Nichts wurde es für den EHC Zuchwil Regio aus dem ersten Sieg gegen die Dominatoren der 1.-Liga-Eishockey-Saison aus Hasle-Rüegsau. Der EHC Brandis gewann zum Abschluss der Masterround auch die vierte Begegnung gegen die Solothurner. Im Sportzentrum Zuchwil setzten sich die Emmentaler mit 7:4 durch. „Mir hat unser Spiel dennoch gut gefallen“, sagt Zuchu-Coach Manfred Reinhard. „Wir hatten eindeutig mehr positive als negative Momente.“ Freilich hätten seine Mannen primär in der Defensivzone den einen oder anderen falschen Entscheid getroffen. Und Solches führt im Eishockey eben flugs zum Gegentreffer. 

Gut mitgehalten

In der 21. Minute brachte Lukas Scherrer Zuchwil 3:1 in Führung. Die von SCB-Legende Andreas Beutler gecoachten Emmentaler, in ihrer Ehre gekränkt, schoben in der Folge ein „Brikett“ nach und gliche so prompt innert Kürze aus. Obgleich die Gastgeber verletzungs- und krankheitshalber auf fünf Stammspieler verzichten mussten, hielten sie den favorisierten Gegner lange in Schach. „Unser junger Goalie, Thibaud Sauthier, hat einmal mehr sehr gut gespielt“, hält Reinhard fest. Nach dem zwischenzeitlichen Ausgleich zum 4:4 ging Brandis in der 54. Minute abermals in Führung. Der sechste und entscheidende Treffer fiel "finalement" 46 Sekunden vor Schluss ins leere Tor. Der siebte 28 Sekunden danach, als die typische Vor-Playoff-Partie für die Protagonisten des Heimteams breits abgehackt war. Ein Tor aus der Kategorie geschenktes „Bettmümpfli“ für die Gäste.

Am Samstag geht’s los 

Am Samstag wartet nun in Wichtrach der EHC Wiki-Münsingen im Playoff-Viertelfinal auf Zuchwil Regio. Das erste Heimspiel für die Solothurner folgt dann am kommenden Dienstag (20.15, Sportzentrum). Die beiden Spiele anlässlich der Qualifikation hatte „Zuchu“ heuer gegen Wiki klar gewonnen (4:0 und 5:0). Die Matches zuletzt in der Masterround dagegen waren beide hart umkämpft. Zwei Mal behielten die Aaretaler das bessere Ende für sich (4:5 n.P. uind 3:4.).
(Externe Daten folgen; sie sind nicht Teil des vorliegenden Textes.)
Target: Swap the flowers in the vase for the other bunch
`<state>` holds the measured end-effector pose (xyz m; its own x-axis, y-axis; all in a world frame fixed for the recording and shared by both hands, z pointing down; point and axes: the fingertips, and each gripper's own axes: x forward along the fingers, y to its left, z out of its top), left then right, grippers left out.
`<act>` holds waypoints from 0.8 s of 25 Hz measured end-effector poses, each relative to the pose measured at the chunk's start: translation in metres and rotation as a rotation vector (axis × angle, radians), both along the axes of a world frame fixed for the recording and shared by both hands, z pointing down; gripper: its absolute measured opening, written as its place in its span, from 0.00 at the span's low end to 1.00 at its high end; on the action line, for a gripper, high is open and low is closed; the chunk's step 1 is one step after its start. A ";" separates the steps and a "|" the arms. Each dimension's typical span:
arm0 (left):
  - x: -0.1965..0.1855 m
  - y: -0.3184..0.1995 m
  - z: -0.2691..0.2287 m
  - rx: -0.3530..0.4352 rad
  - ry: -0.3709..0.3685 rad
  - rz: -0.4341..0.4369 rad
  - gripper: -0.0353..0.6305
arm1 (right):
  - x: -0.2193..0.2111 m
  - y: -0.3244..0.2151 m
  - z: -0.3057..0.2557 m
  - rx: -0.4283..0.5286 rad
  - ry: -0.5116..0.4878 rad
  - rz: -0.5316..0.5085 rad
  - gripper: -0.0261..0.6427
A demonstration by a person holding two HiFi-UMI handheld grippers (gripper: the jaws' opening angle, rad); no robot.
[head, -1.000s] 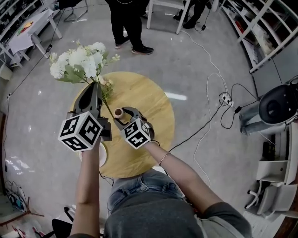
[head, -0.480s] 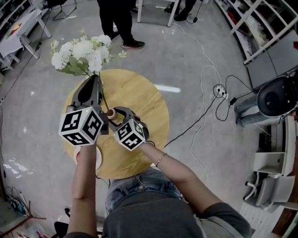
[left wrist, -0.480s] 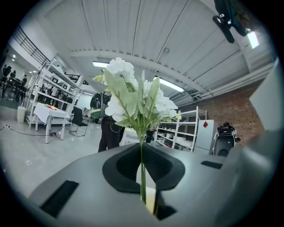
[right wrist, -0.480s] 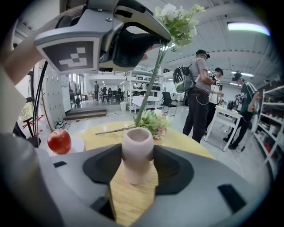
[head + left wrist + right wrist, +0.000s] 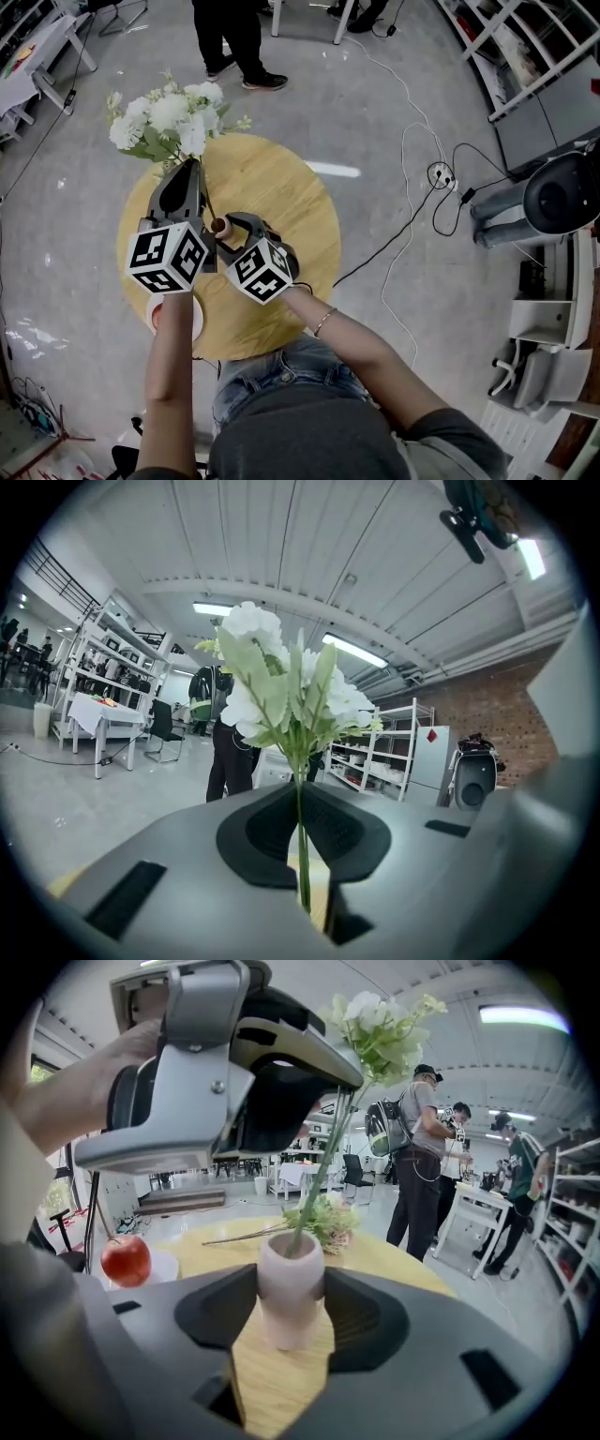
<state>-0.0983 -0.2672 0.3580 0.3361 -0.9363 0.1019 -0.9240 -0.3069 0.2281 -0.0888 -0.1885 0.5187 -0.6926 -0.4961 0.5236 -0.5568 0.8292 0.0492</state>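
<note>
White flowers point(image 5: 169, 117) with green leaves stand up from my left gripper point(image 5: 186, 171), which is shut on their thin stems point(image 5: 302, 855). The blooms point(image 5: 281, 686) fill the middle of the left gripper view. The stems slant down into the mouth of a small pink vase point(image 5: 291, 1283) on the round wooden table point(image 5: 281, 197). My right gripper point(image 5: 291, 1321) holds that vase point(image 5: 217, 226), one pad pressed on each side. The other bunch point(image 5: 323, 1221), greenish with long bare stems, lies flat on the table behind the vase.
A red apple point(image 5: 126, 1258) sits on a white plate point(image 5: 167, 1265) at the table's left. People point(image 5: 417, 1171) stand beyond the table's far side, legs point(image 5: 230, 42) showing in the head view. Cables point(image 5: 412, 141) and a socket lie on the floor to the right. Shelving lines the room.
My left gripper has come down with the white bunch, and the stems reach lower into the vase's mouth. The right gripper has stayed on the vase.
</note>
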 end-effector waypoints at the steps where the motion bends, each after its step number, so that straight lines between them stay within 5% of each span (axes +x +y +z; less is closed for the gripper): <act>1: 0.000 0.002 0.005 -0.009 0.000 0.001 0.09 | 0.001 0.001 0.000 0.000 -0.001 0.000 0.39; 20: 0.000 0.053 0.056 -0.169 -0.040 0.063 0.09 | 0.003 0.008 0.004 -0.004 0.010 0.018 0.39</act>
<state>-0.0982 -0.2138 0.4136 0.3860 -0.8820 0.2703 -0.9136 -0.3249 0.2445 -0.0854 -0.1801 0.5224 -0.6782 -0.5067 0.5322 -0.5713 0.8191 0.0517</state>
Coach Manfred Reinhard ist dennoch guter Dinge, dass man gegen Wiki eine gute Chance, am Ende gut auszusehen. Selbst wen die bissigen Aaretaler Zuchwil in den Playoffs zuletzt zweimal gedemütigt hatten. Letzte Saison kickten die „Dragons“, zu denen auch ein bissiger Terrier im Logo gut passen würde, Zuchwil bereits im Viertelfinal mit 3:1-Siegen aus dem Rennen um den Meistertitel.  In der Saison 2013/14 setzte sich Wiki im Final mit 3:0-Siegen durch und holte sich so den Zentralschweizermeister-Titel. Für Spannung und Zündstoff ist in dieser spektakulären Serie also gesorgt. „Die Energie, die in der Mannschaft steckt, und die auch gegen Brandis zum Ausdruck kam, gefällt mir gut. Da liegt etwas drin...“, blickt Zuchwil-Trainer Manfred Reinhard der "heissen" Dinge, die da kommen entgegen.